Instructions for the task: Give back exactly the lines of the material below, starting with the line with "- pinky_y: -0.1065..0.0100" and going on through the line with "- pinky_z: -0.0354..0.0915".
========================================
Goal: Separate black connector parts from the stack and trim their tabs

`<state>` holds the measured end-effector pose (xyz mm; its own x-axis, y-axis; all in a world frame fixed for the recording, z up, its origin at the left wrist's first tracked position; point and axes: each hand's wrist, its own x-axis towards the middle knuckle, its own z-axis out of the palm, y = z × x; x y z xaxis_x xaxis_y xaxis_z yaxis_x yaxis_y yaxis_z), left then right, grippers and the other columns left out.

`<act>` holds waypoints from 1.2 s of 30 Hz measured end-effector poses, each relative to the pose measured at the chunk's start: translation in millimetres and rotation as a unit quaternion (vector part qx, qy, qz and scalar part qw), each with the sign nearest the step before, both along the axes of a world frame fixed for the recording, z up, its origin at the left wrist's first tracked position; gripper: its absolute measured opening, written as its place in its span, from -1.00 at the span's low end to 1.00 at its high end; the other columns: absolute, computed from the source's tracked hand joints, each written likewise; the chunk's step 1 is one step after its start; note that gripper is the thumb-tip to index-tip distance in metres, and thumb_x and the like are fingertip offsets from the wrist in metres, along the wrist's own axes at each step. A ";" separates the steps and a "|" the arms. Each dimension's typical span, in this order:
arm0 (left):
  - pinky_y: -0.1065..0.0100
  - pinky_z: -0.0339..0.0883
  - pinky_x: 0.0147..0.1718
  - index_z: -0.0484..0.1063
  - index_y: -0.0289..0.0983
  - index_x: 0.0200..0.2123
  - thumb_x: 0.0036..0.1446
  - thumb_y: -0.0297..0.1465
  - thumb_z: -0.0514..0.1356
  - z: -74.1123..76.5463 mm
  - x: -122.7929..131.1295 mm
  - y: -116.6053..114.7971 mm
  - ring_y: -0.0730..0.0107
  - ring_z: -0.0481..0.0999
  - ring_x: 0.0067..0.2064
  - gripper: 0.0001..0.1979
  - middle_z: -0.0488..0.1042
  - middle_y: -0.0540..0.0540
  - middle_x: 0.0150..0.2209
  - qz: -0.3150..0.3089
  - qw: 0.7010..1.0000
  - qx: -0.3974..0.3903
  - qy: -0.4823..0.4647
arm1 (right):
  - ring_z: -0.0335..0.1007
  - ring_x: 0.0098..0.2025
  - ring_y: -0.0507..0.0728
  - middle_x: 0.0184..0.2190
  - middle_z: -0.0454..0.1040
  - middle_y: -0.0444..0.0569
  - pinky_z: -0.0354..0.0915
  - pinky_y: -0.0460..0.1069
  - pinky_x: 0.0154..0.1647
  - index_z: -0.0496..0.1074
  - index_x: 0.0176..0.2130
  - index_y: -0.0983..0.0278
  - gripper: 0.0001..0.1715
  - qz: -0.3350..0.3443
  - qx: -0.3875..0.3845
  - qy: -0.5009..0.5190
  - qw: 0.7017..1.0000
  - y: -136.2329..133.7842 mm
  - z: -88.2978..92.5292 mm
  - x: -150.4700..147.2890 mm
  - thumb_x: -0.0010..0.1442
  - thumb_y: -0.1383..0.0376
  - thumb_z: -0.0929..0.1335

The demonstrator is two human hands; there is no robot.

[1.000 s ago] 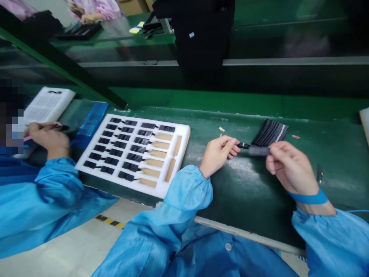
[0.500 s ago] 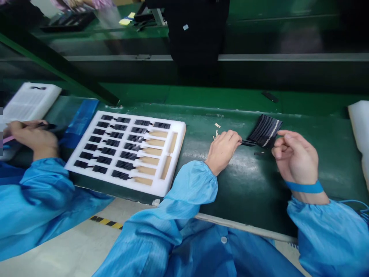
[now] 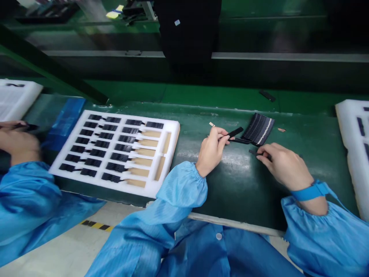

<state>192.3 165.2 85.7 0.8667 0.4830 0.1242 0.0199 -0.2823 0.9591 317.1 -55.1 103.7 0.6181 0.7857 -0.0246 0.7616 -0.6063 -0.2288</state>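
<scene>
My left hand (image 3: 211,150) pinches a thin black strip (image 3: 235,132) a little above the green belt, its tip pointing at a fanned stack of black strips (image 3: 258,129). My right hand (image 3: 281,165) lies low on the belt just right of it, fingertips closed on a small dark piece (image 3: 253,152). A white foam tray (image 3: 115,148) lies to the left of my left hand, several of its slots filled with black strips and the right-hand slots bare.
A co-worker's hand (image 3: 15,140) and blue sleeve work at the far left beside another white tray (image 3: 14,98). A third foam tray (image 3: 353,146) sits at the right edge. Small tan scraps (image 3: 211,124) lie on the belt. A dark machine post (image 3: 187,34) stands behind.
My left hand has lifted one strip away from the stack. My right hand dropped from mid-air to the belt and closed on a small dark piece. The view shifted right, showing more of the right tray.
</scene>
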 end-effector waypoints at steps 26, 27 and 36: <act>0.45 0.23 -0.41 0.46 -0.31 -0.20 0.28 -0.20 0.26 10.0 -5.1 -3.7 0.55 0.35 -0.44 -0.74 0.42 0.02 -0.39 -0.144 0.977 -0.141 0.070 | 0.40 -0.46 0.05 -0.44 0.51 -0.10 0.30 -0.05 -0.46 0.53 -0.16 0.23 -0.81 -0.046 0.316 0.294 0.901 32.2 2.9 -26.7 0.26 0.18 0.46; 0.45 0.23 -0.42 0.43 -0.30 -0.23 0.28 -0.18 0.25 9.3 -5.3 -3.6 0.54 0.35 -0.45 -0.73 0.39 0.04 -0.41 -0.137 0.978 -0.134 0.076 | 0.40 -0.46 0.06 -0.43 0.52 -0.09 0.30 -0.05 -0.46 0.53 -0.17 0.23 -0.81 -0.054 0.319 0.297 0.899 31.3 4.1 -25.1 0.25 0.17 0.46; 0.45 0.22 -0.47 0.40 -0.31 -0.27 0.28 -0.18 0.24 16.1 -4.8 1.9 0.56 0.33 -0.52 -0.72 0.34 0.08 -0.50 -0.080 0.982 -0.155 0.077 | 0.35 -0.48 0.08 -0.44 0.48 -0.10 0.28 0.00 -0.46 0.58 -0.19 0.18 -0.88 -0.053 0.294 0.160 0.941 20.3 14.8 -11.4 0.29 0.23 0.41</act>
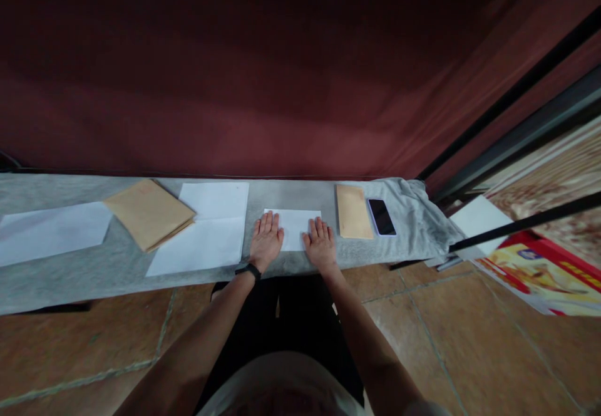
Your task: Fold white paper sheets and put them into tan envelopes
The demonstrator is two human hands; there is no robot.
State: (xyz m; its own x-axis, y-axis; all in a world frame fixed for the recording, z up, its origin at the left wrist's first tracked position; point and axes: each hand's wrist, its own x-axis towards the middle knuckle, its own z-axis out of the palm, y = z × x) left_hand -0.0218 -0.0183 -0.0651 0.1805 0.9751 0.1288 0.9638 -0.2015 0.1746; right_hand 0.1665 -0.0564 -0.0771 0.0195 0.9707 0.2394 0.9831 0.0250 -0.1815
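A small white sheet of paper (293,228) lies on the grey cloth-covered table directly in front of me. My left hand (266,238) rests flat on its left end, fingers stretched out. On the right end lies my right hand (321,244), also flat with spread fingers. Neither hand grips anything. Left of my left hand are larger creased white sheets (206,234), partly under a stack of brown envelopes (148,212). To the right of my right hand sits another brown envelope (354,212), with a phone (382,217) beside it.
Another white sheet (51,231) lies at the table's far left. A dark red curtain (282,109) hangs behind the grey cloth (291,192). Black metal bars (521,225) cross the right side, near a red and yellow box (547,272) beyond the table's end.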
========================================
Answer section:
  - pinky_y: -0.1065..0.0100
  - pinky_z: -0.0339..0.0883
  - pinky_x: 0.0147..0.1718
  - index_z: -0.0484..0.1063
  - index_y: -0.0289..0.0983
  - index_x: 0.0200..0.2123
  - thumb_x: 0.0036..0.1446
  - thumb_y: -0.0297..0.1465
  - thumb_z: -0.0514..0.1356
  - z: -74.1123..76.5463 mm
  - x: -122.7929..131.1295 mm
  - y: -116.6053..114.7971 mm
  - ring_y: -0.0730..0.0107
  - ring_z: -0.0481..0.0999
  - ring_x: 0.0067..0.2064
  - gripper: 0.0001..0.1979
  - middle_z: -0.0488..0.1042
  - middle_y: -0.0540..0.0540
  - middle_x: 0.0150..0.2209
  - qz: -0.3150..0.3089
  - qw: 0.7010..1.0000
  - qx: -0.3974..0.3903
  - qy: -0.4823..0.4647
arm1 (right):
  - ring_z: -0.0335..0.1007
  - ring_x: 0.0098..0.2025
  - ring_y: -0.0507..0.0728
  - middle_x: 0.0184..0.2190
  - middle_z: -0.0454..0.1040
  - middle_y: -0.0444..0.0569
  - pinky_z: -0.0354..0.0915

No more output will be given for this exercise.